- _EXERCISE_:
Go from the first line below to the one with "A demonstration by" and print each line exactly.

- _DATA BELOW_:
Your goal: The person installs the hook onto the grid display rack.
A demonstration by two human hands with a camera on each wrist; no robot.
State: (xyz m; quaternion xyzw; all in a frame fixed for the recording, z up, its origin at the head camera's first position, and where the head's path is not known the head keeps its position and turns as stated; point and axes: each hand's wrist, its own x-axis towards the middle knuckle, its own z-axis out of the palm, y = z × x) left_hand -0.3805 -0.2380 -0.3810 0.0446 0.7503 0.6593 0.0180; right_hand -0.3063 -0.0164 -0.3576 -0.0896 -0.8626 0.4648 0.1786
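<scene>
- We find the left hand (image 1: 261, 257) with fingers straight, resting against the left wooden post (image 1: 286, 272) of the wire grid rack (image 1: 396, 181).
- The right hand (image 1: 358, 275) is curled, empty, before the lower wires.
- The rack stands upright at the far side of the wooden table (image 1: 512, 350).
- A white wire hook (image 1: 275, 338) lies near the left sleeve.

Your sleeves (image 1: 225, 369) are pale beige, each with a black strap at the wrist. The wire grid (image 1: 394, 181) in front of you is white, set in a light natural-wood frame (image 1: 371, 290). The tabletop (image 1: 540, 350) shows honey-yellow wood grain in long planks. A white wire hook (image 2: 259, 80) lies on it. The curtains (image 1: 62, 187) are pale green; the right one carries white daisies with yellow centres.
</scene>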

- _WRITTEN SOLUTION_:
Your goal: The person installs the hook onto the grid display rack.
A demonstration by two human hands with a camera on each wrist; no robot.

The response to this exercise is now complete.